Exercise 1: Reduce False Sharing

Baseline:

type Stats struct {
    A atomic.Int64
    B atomic.Int64
    C atomic.Int64
}

Multiple goroutines update different fields. Profile shows poor scaling.

Optimise: Add cache-line padding.

type Stats struct {
    A atomic.Int64
    _ [56]byte
    B atomic.Int64
    _ [56]byte
    C atomic.Int64
    _ [56]byte
}

Benchmark target: 3-5x improvement on 8-core machines.

Verification: perf stat -e cache-misses shows reduction.


Exercise 2: Shard a Hot Counter

Baseline:

var counter atomic.Int64

func inc() { counter.Add(1) }

Profiles show runtime/internal/atomic.Xadd64 as a hot spot under high contention.

Optimise: Per-CPU sharding.

type ShardedCounter struct {
    shards [64]struct {
        v atomic.Int64
        _ [56]byte
    }
}

func (c *ShardedCounter) Inc(g int) {
    c.shards[g%64].v.Add(1)
}

func (c *ShardedCounter) Sum() int64 {
    var s int64
    for i := range c.shards {
        s += c.shards[i].v.Load()
    }
    return s
}

Benchmark target: 10-50x improvement on 16+ cores.


Exercise 3: Batch Updates

Baseline:

// Each event increments shared counter
func handleEvent() {
    counter.Add(1)
}

Counter is hot. Sharding helps but the cost is still per-event.

Optimise: Per-goroutine local accumulation, periodic flush.

type LocalCounter struct {
    local   int64
    counter *atomic.Int64
}

func (l *LocalCounter) Inc() {
    l.local++
    if l.local >= 100 {
        l.counter.Add(l.local)
        l.local = 0
    }
}

Benchmark target: 50-100x reduction in atomic operations.

Trade-off: Counter reads see slightly stale values until flush.


Exercise 4: Replace RWMutex with COW

Baseline:

type Config struct{ /* fields */ }

type Store struct {
    mu  sync.RWMutex
    cfg Config
}

func (s *Store) Read() Config {
    s.mu.RLock()
    defer s.mu.RUnlock()
    return s.cfg
}

Reads are frequent.

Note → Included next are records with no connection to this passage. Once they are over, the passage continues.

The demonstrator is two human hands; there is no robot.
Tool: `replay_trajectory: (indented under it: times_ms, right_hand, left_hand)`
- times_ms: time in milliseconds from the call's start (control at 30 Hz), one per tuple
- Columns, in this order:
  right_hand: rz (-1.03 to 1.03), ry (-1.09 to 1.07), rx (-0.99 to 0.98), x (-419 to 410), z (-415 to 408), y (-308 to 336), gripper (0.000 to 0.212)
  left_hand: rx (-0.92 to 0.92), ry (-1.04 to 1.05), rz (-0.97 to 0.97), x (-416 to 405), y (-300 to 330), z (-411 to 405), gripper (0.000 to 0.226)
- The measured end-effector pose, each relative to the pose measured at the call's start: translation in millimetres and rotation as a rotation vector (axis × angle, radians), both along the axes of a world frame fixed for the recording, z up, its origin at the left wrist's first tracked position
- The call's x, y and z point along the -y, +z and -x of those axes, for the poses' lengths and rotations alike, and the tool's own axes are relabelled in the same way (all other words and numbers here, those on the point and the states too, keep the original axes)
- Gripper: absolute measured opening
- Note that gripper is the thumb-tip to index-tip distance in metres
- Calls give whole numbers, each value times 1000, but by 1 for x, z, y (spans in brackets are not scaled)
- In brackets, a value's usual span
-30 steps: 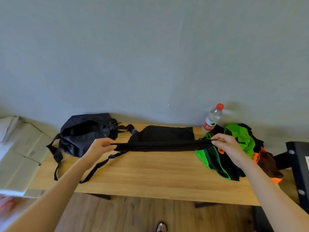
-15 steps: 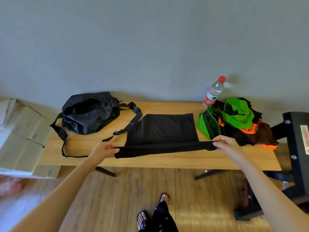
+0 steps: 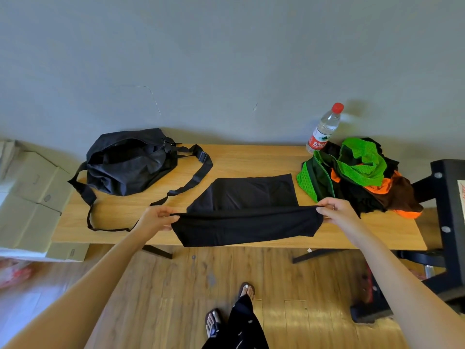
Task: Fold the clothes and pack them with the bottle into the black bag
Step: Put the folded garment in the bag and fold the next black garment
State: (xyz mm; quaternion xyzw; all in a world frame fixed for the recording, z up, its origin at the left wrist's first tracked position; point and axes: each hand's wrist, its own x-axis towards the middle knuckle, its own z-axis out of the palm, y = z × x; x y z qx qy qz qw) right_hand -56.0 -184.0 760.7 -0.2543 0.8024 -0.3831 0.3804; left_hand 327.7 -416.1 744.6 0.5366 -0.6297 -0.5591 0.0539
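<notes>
Head view: looks down over both forearms at a long wooden counter (image 3: 251,159) set against a wall.
Counter: light wood-grain top on dark angled legs, its far edge along the wall.
Room: plain grey-blue wall (image 3: 226,59) with a few faint scuffs; wood-plank floor (image 3: 176,285) in a tone close to the counter's.
Left of counter: stacked cardboard boxes (image 3: 32,197), with something pale and red, blurred, on the floor beside them.
Right of counter: a black frame (image 3: 450,210) with round fasteners; what it belongs to cannot be told.
Floor below: the person's feet in sandals (image 3: 226,308) and a dark trouser leg.
Black bag (image 3: 128,161): on the counter's left part, mouth gaping, its long strap looping across the wood toward the middle.
Bottle (image 3: 323,129): clear plastic with a red cap, standing tilted in this wide lens at the far right by the wall, touching the clothes pile.
Bottle label: red, with white characters too small to read.
Clothes pile (image 3: 357,177): rumpled green mesh, orange, black and brown fabric on the counter's right end.
Black garment (image 3: 246,212): far half flat on mid-counter, near half lifted and stretched between the hands, sagging over the near edge.
Left hand (image 3: 156,219): fingers and thumb pinch the garment's left corner.
Right hand (image 3: 334,210): fingers and thumb pinch the right corner, beside the clothes pile.
</notes>
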Motion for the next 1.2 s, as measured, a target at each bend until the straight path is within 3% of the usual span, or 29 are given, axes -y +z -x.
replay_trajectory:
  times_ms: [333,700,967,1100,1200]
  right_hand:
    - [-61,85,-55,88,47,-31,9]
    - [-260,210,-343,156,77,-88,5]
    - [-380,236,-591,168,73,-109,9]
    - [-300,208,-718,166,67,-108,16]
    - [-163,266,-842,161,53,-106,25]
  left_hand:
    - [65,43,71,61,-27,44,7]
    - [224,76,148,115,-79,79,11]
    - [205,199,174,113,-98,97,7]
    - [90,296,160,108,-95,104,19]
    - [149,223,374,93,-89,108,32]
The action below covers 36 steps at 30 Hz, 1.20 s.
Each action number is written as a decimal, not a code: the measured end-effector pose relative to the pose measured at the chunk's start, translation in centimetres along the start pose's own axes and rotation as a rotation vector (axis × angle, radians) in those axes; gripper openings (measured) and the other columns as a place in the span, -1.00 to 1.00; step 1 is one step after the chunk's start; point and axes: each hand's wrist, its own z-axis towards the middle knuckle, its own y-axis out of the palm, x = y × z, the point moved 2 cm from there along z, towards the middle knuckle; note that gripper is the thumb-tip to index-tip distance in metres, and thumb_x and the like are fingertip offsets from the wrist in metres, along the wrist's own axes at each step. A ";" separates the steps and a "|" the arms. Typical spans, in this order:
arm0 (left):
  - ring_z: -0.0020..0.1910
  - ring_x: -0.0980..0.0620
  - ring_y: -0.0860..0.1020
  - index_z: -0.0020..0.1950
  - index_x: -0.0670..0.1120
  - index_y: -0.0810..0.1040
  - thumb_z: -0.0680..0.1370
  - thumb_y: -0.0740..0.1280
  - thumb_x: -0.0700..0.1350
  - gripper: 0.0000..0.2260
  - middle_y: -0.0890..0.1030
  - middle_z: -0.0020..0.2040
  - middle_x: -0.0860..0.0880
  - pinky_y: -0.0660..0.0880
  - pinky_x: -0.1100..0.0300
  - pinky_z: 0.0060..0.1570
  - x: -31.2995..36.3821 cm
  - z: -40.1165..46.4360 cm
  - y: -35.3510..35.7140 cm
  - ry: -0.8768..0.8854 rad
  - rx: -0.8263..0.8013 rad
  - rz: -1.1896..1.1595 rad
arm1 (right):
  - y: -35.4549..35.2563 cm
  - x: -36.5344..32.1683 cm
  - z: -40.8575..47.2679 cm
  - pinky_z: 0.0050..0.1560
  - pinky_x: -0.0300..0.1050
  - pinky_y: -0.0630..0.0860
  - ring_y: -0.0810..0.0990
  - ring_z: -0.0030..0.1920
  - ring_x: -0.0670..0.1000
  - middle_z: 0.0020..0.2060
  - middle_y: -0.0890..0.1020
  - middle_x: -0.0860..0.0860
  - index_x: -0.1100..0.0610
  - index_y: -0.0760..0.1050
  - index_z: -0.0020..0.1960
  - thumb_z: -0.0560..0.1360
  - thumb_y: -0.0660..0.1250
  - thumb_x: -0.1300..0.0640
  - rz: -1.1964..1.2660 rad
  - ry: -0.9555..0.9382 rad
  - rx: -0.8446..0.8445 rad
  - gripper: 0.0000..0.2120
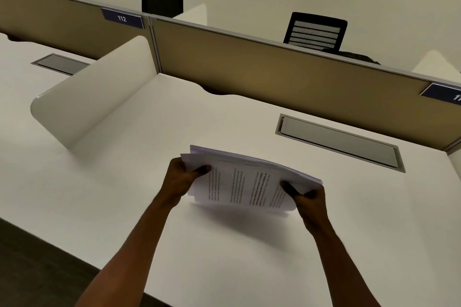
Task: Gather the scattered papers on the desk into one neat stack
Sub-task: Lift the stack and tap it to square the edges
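Both hands are out over the white table point(224, 257), holding one bundle of papers point(249, 182) between them just below the middle of the frame. The left hand point(183, 179) grips the bundle's left end, thumb lying across the top sheet and fingers tucked beneath; the right hand point(308, 198) clamps the right end the same way, thumb on top. The papers are printed with columns of text, too blurred to read, and the sheets are not squared: edges fan out at the upper left corner and along the lower edge. The bundle bows upward in the middle and throws a soft shadow on the table below it, so it looks lifted off the surface, though whether its lower edge touches the table I cannot tell. To the right, a little farther up the frame, a grey cable hatch point(339, 142) is set flush into the table. A rounded white divider point(99, 97) stands at the left, and a tan partition point(274, 67) runs across the back, with a blue label reading 112 point(122, 18) at upper left. A black mesh chair point(315, 32) shows behind the partition.
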 end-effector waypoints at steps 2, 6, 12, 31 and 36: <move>-0.07 -0.01 0.71 -0.03 -0.05 0.73 0.21 0.63 0.07 -0.60 0.75 -0.06 -0.07 0.60 0.21 -0.15 0.0 -0.3 -0.2 0.012 -0.021 -0.023 | -0.1 0.1 -0.1 -0.08 -0.03 0.65 0.67 0.02 0.07 -0.04 0.71 0.08 0.15 0.63 0.09 0.34 0.56 0.14 0.000 -0.001 -0.008 -0.66; 0.06 0.03 0.66 0.08 0.00 0.71 0.34 0.61 -0.10 -0.67 0.73 0.06 -0.03 0.60 0.24 -0.08 -1.7 -1.2 -0.8 0.010 -0.091 -0.001 | -0.2 1.8 -1.0 -0.12 -0.14 0.60 0.64 0.04 0.02 -0.01 0.69 -0.01 0.12 0.60 0.10 0.36 0.55 0.20 -0.030 0.027 -0.057 -0.67; -0.10 0.07 0.71 -0.10 0.09 0.73 0.30 0.61 -0.03 -0.79 0.76 -0.12 0.01 0.58 0.28 -0.19 -1.8 -1.8 -0.3 -0.022 -0.001 0.011 | 0.0 2.7 -1.1 -0.12 -0.07 0.59 0.67 -0.02 0.15 -0.10 0.73 0.00 0.05 0.63 -0.02 0.41 0.51 0.28 0.001 0.143 0.039 -0.79; 0.05 0.05 0.68 0.08 0.02 0.66 0.44 0.55 -0.07 -0.76 0.73 0.03 0.00 0.61 0.19 -0.03 -1.5 -3.5 0.9 -0.001 -0.019 0.044 | -0.4 2.0 -1.7 -0.04 0.02 0.61 0.66 0.03 0.07 0.02 0.70 0.05 0.07 0.58 0.12 0.29 0.55 0.14 0.061 0.124 0.035 -0.59; 0.13 0.13 0.66 0.14 0.06 0.63 0.51 0.47 -0.18 -0.75 0.72 0.07 0.08 0.57 0.15 0.15 -2.3 -3.8 1.3 -0.009 -0.024 0.110 | -0.4 2.6 -1.7 -0.06 0.07 0.56 0.63 0.02 0.20 -0.01 0.69 0.10 0.04 0.59 0.06 0.43 0.48 0.32 0.065 0.147 0.046 -0.72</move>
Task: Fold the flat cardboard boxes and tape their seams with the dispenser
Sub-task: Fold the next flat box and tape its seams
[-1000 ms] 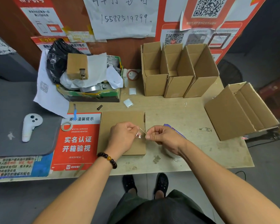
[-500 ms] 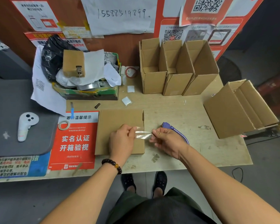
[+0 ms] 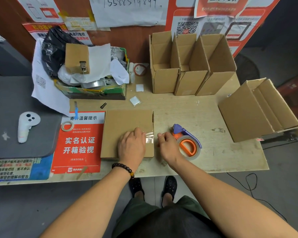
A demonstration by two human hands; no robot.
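Note:
A flat cardboard box (image 3: 126, 122) lies on the table in front of me. A short clear tape strip (image 3: 149, 137) sits across its right edge. My left hand (image 3: 132, 146) rests palm down on the box, with its fingertips on the strip's left end. My right hand (image 3: 169, 146) is just off the box's right edge, fingers curled, a small gap from the strip. The tape dispenser (image 3: 187, 143), purple with an orange core and a clear roll, lies on the table against the back of my right hand.
Three folded open boxes (image 3: 189, 81) stand in a row at the back. A larger box (image 3: 244, 114) lies on its side at the right. A cluttered green box (image 3: 93, 91) is at the back left. A white controller (image 3: 27, 126), small tape roll (image 3: 67, 125) and red notice (image 3: 79, 145) lie left.
Both hands came down from holding the strip in the air. The strip now lies on the box's right edge under my left fingertips. My right hand has drawn back, uncovering the dispenser.

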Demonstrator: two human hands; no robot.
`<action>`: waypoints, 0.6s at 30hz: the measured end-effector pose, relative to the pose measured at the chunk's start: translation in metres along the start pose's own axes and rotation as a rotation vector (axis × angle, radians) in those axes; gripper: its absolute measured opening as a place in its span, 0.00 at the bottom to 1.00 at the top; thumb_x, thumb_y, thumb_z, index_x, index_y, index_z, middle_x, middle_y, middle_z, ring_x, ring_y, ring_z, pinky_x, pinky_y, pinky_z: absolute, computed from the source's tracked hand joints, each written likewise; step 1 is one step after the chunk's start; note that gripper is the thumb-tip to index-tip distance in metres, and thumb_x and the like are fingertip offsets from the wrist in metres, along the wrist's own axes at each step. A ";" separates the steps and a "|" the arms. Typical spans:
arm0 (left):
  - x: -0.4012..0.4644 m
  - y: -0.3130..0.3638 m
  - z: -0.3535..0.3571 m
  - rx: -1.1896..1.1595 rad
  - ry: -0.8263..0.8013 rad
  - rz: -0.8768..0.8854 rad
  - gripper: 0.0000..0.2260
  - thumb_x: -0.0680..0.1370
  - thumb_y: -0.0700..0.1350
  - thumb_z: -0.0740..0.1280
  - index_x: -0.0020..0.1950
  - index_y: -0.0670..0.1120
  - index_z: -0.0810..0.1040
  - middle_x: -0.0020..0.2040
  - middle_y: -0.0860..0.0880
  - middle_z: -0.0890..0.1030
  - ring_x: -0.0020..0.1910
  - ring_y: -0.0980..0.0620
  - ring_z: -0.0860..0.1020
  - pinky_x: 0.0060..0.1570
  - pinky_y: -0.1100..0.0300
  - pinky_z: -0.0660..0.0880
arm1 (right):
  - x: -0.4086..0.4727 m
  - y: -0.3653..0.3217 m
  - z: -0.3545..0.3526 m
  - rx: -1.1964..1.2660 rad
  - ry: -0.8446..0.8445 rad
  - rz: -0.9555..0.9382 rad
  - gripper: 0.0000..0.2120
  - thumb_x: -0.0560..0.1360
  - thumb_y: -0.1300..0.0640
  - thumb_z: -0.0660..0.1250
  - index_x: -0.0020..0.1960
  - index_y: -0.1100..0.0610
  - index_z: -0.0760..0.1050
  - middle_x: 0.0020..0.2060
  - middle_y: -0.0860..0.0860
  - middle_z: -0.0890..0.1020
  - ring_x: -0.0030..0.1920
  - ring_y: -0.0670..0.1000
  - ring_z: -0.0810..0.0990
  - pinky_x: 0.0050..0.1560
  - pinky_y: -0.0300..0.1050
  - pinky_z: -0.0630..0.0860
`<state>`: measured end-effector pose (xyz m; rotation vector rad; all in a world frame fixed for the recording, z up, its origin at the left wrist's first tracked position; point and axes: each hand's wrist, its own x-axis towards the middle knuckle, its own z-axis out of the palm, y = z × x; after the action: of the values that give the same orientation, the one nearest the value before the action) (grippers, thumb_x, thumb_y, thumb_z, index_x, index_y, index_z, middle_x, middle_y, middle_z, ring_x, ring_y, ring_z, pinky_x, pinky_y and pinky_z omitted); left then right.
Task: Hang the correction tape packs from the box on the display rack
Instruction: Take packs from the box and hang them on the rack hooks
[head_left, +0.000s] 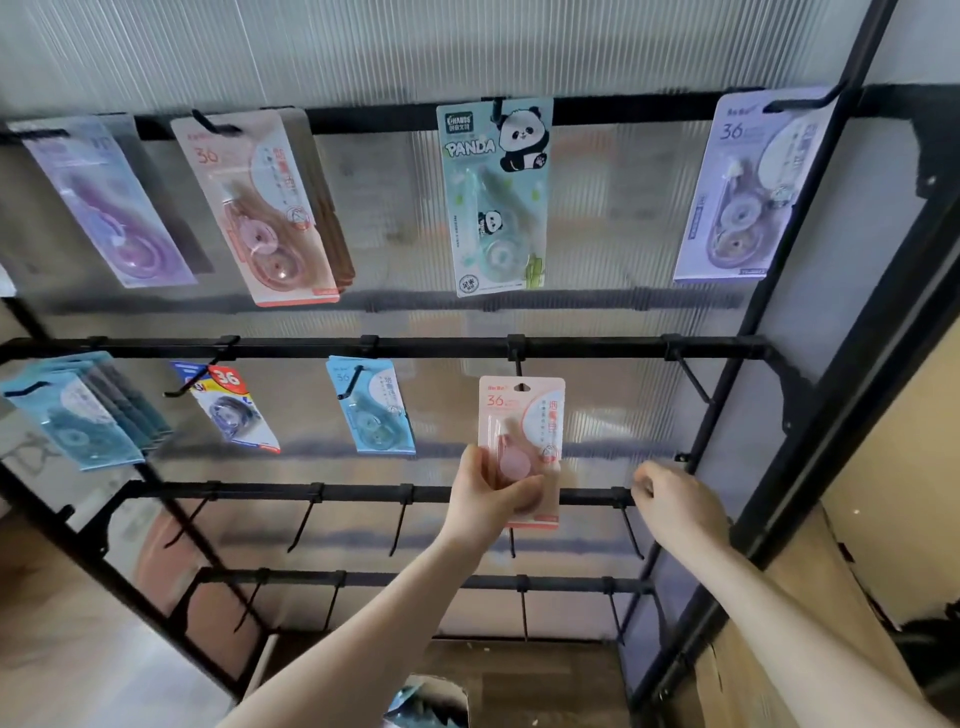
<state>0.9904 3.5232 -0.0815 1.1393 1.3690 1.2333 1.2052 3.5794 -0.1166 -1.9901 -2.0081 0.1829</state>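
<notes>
1. My left hand (485, 501) has its fingers and thumb curled round the lower half of a pink correction tape pack (522, 447); the thumb crosses the front near the round blister and the fingers wrap behind the card.
2. My right hand (675, 506) holds nothing. Its fingers are loosely curled, knuckles up, just beside the third rail (358, 492) to the right of the pack. I cannot tell whether the fingertips touch the rail.
3. The pack stands upright above my grip, its hang hole at the top edge, right at the hook (516, 358) that comes off the second rail (441, 347). From this angle I cannot tell whether the hook tip is already through the hole.
4. I judge the pack light: thin card with a clear plastic blister. The card will flex if squeezed hard, and the blister looks smooth and somewhat slippery, so I would keep the pinch on the card edges low down, leaving the top free for the hook.
5. Further out, other packs hang on the display rack (748, 332): a blue pack (371, 408) on the neighbouring hook to the left, a panda pack (496, 195) on the top rail, and a lilac pack (748, 187) at upper right.
6. The box (431, 701) sits below between my forearms, only partly in view.
</notes>
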 end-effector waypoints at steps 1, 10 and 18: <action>0.000 -0.001 0.001 -0.008 -0.004 -0.003 0.18 0.73 0.39 0.73 0.57 0.45 0.68 0.52 0.51 0.78 0.48 0.55 0.80 0.37 0.68 0.77 | 0.001 -0.001 0.001 -0.003 0.003 0.001 0.07 0.79 0.52 0.61 0.55 0.51 0.74 0.47 0.47 0.80 0.40 0.45 0.76 0.29 0.32 0.65; 0.006 -0.009 0.002 -0.001 0.010 0.013 0.18 0.72 0.38 0.74 0.54 0.49 0.68 0.53 0.51 0.78 0.51 0.54 0.80 0.39 0.68 0.78 | 0.008 0.000 0.005 -0.026 -0.020 -0.015 0.08 0.80 0.53 0.60 0.56 0.52 0.74 0.48 0.47 0.80 0.38 0.44 0.75 0.28 0.31 0.61; 0.001 -0.018 0.009 -0.035 0.083 0.028 0.16 0.72 0.39 0.74 0.52 0.46 0.69 0.51 0.50 0.79 0.48 0.55 0.81 0.38 0.66 0.78 | 0.010 0.005 0.008 -0.030 -0.042 0.013 0.09 0.80 0.54 0.59 0.57 0.52 0.74 0.51 0.48 0.80 0.40 0.46 0.74 0.29 0.33 0.62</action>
<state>0.9979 3.5241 -0.1002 1.0966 1.3915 1.3325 1.2076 3.5906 -0.1240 -2.0344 -2.0358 0.2005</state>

RLock adds overhead.

Optimise: Copy-on-write with atomic.Pointer.

type Store struct {
    cfg atomic.Pointer[Config]
}

func (s *Store) Read() *Config { return s.cfg.Load() }

func (s *Store) Update(c *Config) { s.cfg.Store(c) }

Benchmark target: 100-800x improvement on reads.


Exercise 5: Eliminate Unnecessary Atomics

Baseline:

type Server struct {
    requests atomic.Int64
    errors   atomic.Int64
}

func (s *Server) handle() {
    s.requests.Add(1) // every request increments
    // ...
}

Profile shows atomic.Add as significant overhead.

Optimise: Aggregate per-handler stats locally, flush at handler exit.

type LocalStats struct {
    requests int64
    errors   int64
}

func (s *Server) handle() {
    var local LocalStats
    local.requests++
    // do work, possibly local.errors++
    s.requests.Add(local.requests)
    s.errors.Add(local.errors)
}

Benchmark target: Reduce atomic ops by 50%.

Trade-off: Stats only accurate after handler exit.


Exercise 6: Optimise Spin Loops

Baseline:

for !ready.Load() {
}

Tight spin burns CPU.

Optimise: Backoff strategy.

spins := 0
for !ready.Load() {
    if spins < 100 {
        spins++
    } else if spins < 1000 {
        runtime.Gosched()
        spins++
    } else {
        time.Sleep(time.Microsecond)
    }
}

Or replace with a channel:

<-readyCh

Benchmark target: CPU usage drops significantly during waits.


Exercise 7: Read-Only Snapshots

Baseline:

type Map struct {
    mu sync.RWMutex
    m  map[string]int
}

func (m *Map) Get(k string) int {
    m.mu.RLock()
    defer m.mu.RUnlock()
    return m.m[k]
}

Optimise: Atomic snapshot.

type Map struct {
    m atomic.Pointer[map[string]int]
}

func (m *Map) Get(k string) int {
    return (*m.m.Load())[k]
}

Benchmark target: Reads become near-free.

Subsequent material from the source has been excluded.